Based on the recent Wynne case, many corporations, practitioners and states are wondering what other taxes are not 'internally consistent.' The internal consistency test comes from the Complete Auto Transit v. Brady U.S. Supreme Court case. The internal consistency test says that a tax must be structured so that if, hypothetically, each state imposed an identical tax, no multiple taxation would result.
Questions raised by the U.S. Supreme Court in the majority opinion of the Wynne case along with the dissenting opinions, revolve around determining what is enough to declare a tax unconstitutional. Some say double taxation is not enough, you must have inherent discrimination and double taxation. Others say the tax must be facially discriminatory against interstate commerce. Others simply want to apply a 'common sense' approach.

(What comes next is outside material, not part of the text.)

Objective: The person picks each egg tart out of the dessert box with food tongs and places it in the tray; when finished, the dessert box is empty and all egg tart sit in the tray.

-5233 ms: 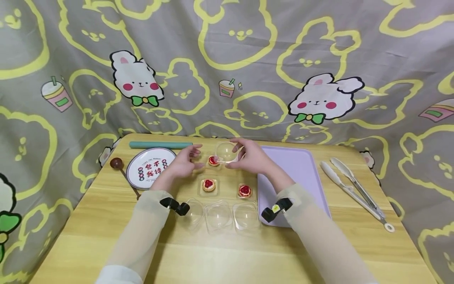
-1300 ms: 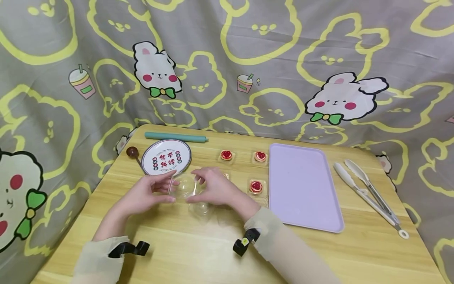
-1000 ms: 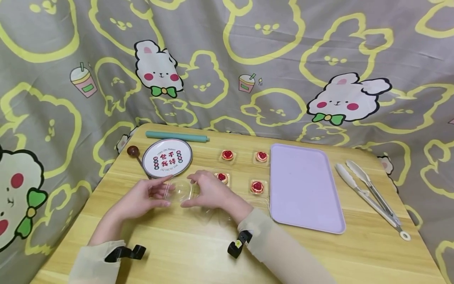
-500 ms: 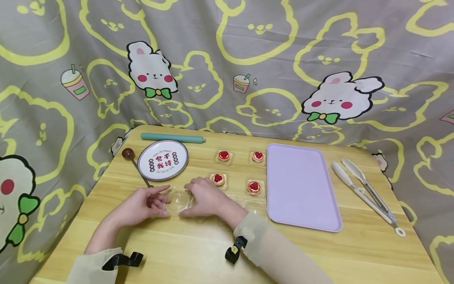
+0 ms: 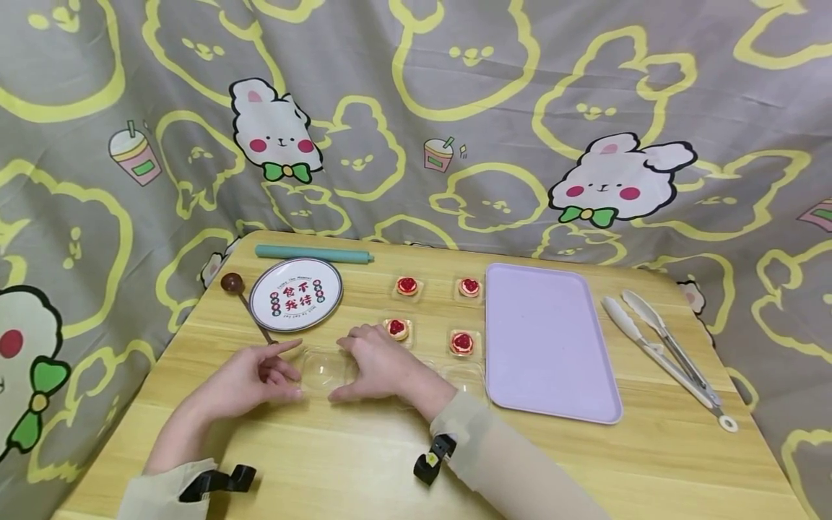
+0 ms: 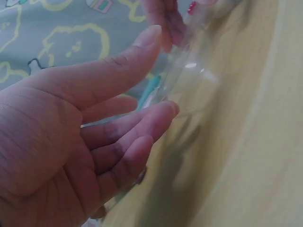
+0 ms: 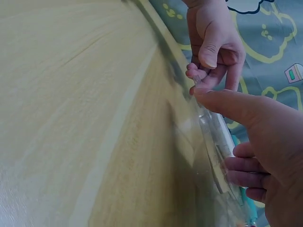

Regardless of the approach, the case has increased discussion and awareness of the possibility of other state tax and credit schemes being unconstitutional. Some corporations may choose to proactively review tax and credit schemes to challenge. Some states may voluntarily admit their tax regimes are unconstitutional. Almost feels like a 'witch hunt.'
As a taxpayer advocate, I agree that states should not have unconstitutional taxes. However, I am concerned that states are under attack and lack the resources to adequately defend themselves. I want states to be able to obtain the revenue they need in a constitutional fashion, and the basis on which a tax is determined to be unconstitutional is a complex matter. One that generally involves lawyers, the courts and even the U.S. Supreme Court.
As a taxpayer advocate, I fight for taxpayers to obtain clarity to determine what tax positions they should take. That clarity sometimes remains out of reach. Today, I find myself feeling sympathetic to state legislatures and departments of revenue as they struggle to create clarity. We live in a state tax world of 'grey' which leaves everything open to some level of interpretation and scrutiny. Taxpayers feel like they are continually fighting an uphill battle against unfair and unclear rules and regulations. States feel like taxpayers are taking advantage of unclear rules and regulations and lack the resources (people and money) to adequately fight back. Bottom line, we need to work together (states, corporations, tax practitioners) to find solutions that are a 'win-win' for all parties involved.